_EXERCISE_
For this listing, the lines between the one holding "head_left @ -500" and the one holding "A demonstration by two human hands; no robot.", inclusive, must be set down exactly.

_PROVIDED DATA_
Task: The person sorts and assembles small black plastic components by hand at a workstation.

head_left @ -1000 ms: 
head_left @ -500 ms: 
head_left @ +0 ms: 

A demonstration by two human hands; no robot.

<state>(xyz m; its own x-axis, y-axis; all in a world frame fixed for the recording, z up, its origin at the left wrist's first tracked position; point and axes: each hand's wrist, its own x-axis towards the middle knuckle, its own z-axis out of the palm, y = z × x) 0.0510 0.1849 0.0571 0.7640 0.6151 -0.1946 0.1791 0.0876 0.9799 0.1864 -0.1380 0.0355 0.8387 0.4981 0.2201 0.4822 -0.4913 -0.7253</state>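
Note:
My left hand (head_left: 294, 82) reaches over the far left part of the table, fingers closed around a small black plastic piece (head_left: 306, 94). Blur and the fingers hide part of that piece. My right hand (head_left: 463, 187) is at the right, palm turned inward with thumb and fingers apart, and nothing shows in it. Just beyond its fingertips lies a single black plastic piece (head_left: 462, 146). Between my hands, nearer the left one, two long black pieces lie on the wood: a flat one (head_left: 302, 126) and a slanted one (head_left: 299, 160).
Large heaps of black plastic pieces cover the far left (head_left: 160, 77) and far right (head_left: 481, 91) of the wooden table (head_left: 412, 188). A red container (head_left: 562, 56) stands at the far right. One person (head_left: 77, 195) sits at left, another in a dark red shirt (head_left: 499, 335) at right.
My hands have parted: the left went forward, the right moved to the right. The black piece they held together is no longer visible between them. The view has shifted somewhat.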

_ANSWER TO THE PROBLEM_
head_left @ -500 ms: 
head_left @ +0 ms: 

A demonstration by two human hands; no robot.

No further output is needed for the exercise.